In experiments, 30 different executions for each heuristic are performed and the best and average results obtained on these 30 executions are recorded. In this case, the best and the average solutions give similar results. Figure 3 shows that both HPSO-SA_Seq and HPSO-SA_Dist achieve better performances than TS on energy savings. In fact, hybrid HPSO-SA heuristics consume from 76.23% (StatemateCE) to 98.92% (ShaCE) less energy than TS.

As HPSO-SA_Seq and HPSO-SA_Dist give similar results, we decide to experiment their behavior when considering their execution time. We recorded the average execution times needed by HPSO-SA_Seq and HPSO-SA_Dist (running on a cluster of 4 PCs) to achieve the 30 executions. Figure 4 presents the results obtained on the largest (size) benchmarks. From this figure, we see that the Distributed HPSO-SA version (HPSO-SA_Dist) is faster than the Sequential HPSO-SA version (HPSO-SA_Seq). In fact, HPSO-SA_Dist requires 73.16% (AdpcmCE) to 84.65% (CntCE) less execution time than HPSO-SA_Seq. The Distributed HPSO-SA version is always faster than the Sequential HPSO-SA version.

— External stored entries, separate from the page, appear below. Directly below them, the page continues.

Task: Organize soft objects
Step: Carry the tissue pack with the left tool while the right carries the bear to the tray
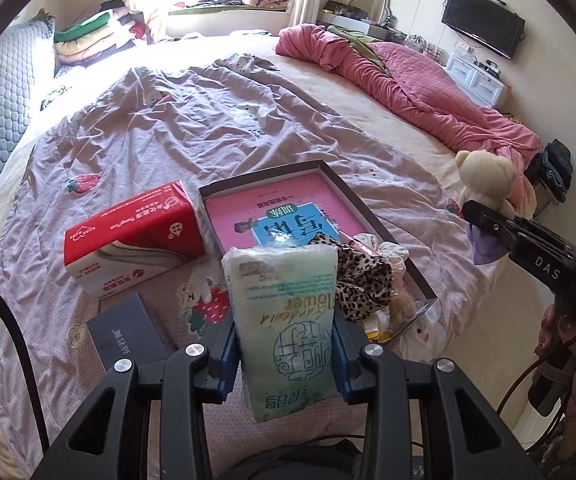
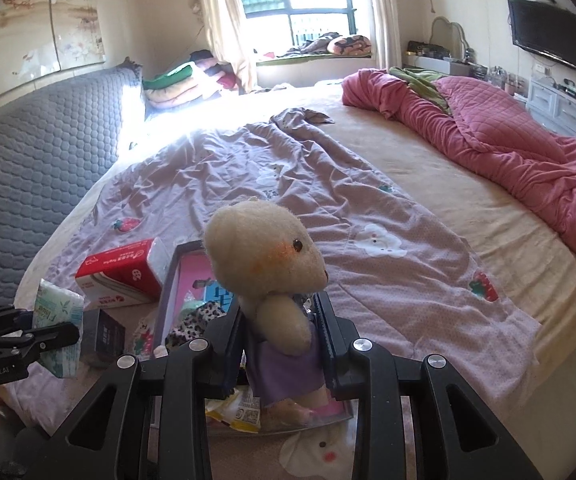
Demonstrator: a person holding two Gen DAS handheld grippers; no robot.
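The bed [image 1: 388,92] carries a lilac quilt [image 1: 148,128] with strawberries. On its near part lies a shallow box [image 1: 372,220] that already holds a leopard-print cloth [image 1: 362,280] and some small packets. To its left a red tissue pack [image 1: 136,232] and a dark box [image 1: 124,334] are not yet sorted. The left claw [image 1: 286,356] grips a green tissue pack [image 1: 288,320], held above the near edge of the box. The right claw [image 2: 282,340] grips a cream plush bear [image 2: 264,256] near the box. I judge the task about half done.

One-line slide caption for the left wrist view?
Left gripper holds a green tissue pack above the bed, near the open box.
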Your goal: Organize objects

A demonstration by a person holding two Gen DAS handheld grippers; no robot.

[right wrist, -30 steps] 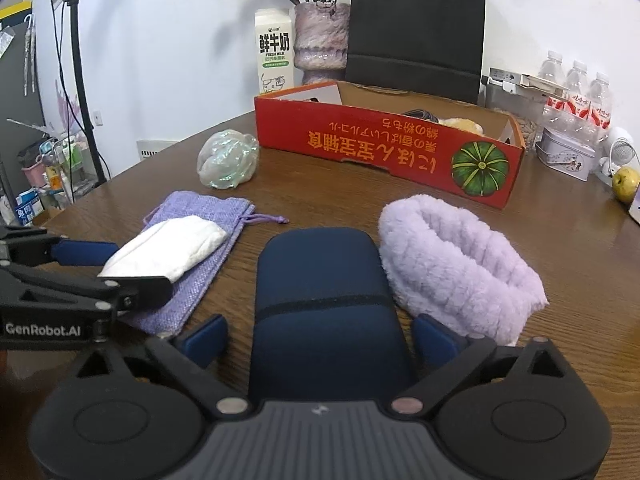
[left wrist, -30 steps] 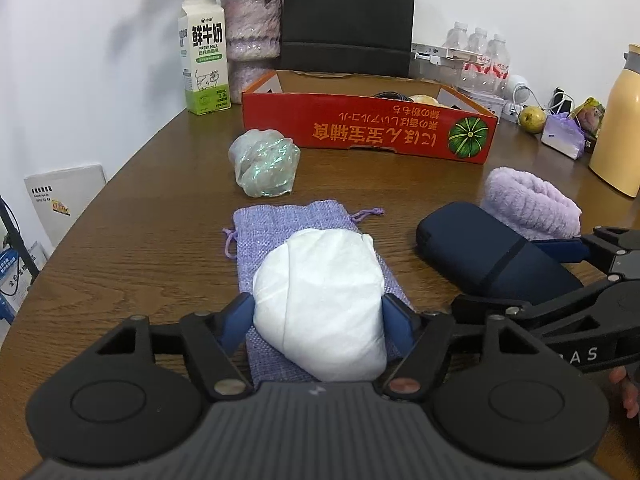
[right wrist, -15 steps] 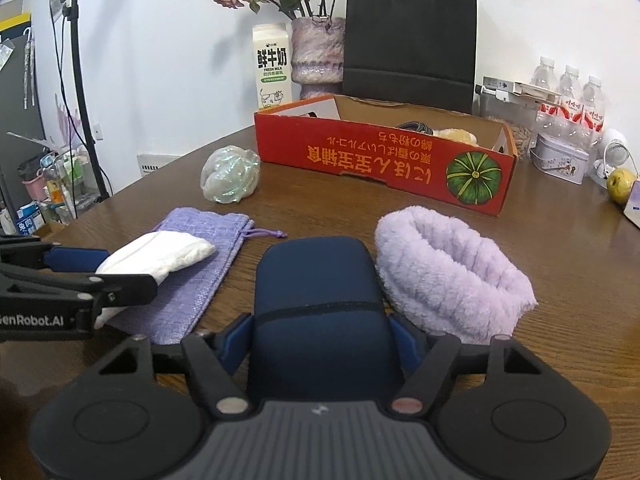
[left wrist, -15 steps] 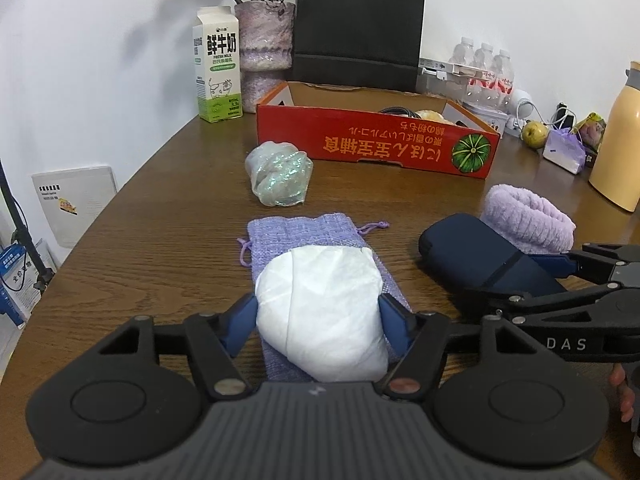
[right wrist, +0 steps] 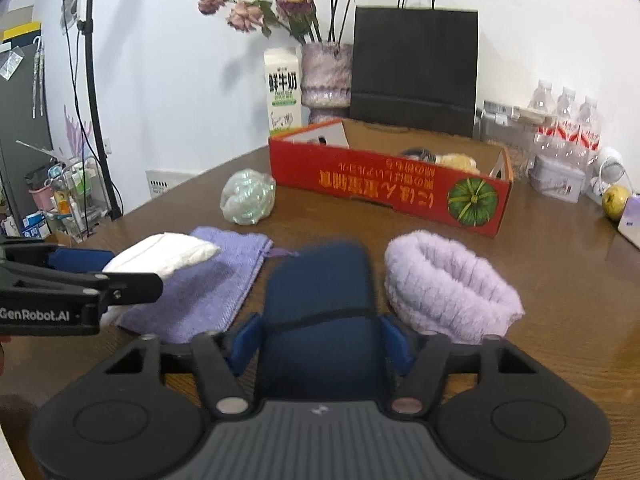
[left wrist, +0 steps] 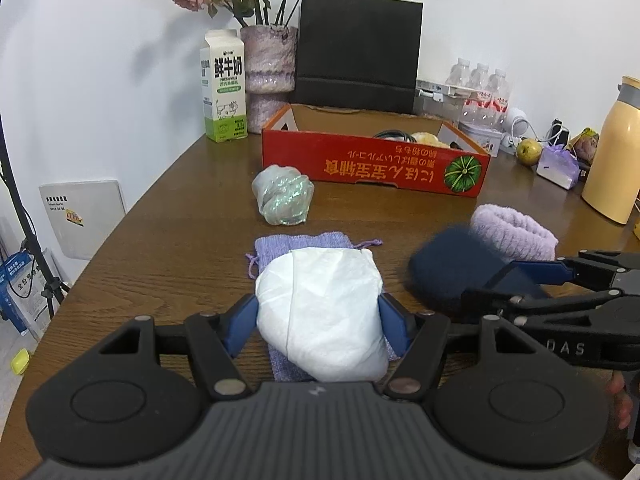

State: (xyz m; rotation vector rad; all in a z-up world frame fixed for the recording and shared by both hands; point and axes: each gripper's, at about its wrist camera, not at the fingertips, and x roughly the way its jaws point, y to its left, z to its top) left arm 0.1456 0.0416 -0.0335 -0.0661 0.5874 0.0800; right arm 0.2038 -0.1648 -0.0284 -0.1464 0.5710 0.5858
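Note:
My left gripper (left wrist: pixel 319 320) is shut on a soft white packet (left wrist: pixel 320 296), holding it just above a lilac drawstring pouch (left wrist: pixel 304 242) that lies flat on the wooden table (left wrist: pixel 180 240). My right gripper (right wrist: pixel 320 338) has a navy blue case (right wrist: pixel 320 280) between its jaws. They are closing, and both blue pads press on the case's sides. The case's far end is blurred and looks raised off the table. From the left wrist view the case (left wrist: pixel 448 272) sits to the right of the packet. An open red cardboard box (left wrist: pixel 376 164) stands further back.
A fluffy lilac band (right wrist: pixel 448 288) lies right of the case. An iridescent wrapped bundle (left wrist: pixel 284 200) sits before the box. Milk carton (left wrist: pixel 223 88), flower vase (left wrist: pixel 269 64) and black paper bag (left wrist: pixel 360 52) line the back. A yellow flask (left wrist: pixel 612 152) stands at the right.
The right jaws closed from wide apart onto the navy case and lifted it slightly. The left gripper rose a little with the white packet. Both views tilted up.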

6. Conclusion and Perspectives

In this paper, we have designed a hybrid algorithm (HPSO-SA) that combines the exploration ability of PSO with the exploitation ability of SA, and is capable of preventing premature convergence. Compared with QIPSO, ATREPSO and GMPSO [2], Tl-PSO [8], PSO-SA [9] and SUPER-SAPSO [10] on well-known benchmark functions and for the problem of reducing energy consumption in embedded systems memories, it has been shown that HPSO-SA performs well in terms of accuracy, convergence rate, stability and robustness. In future, we will also compare the performances of HPSO-SA with the above mentioned algorithms on the embedded systems memory saving problem.

In addition, we will compare HPSO-SA algorithm with other hybrid algorithms (PSO-GA, PSO-MDP, PSO-TS) whose design is in progress by the authors. Comparison will also be done on additional benchmark functions and more complex problems including functions with dimensionality larger than 30.

Acknowledgments

The authors are grateful to anonymous referees for their pertinent comments and suggestions. Dawood Khan helped the authors with the intricaties of the english language. The work of M. Idrissi Aouad is supported by the French national research agency (ANR) in the Future Architectures program.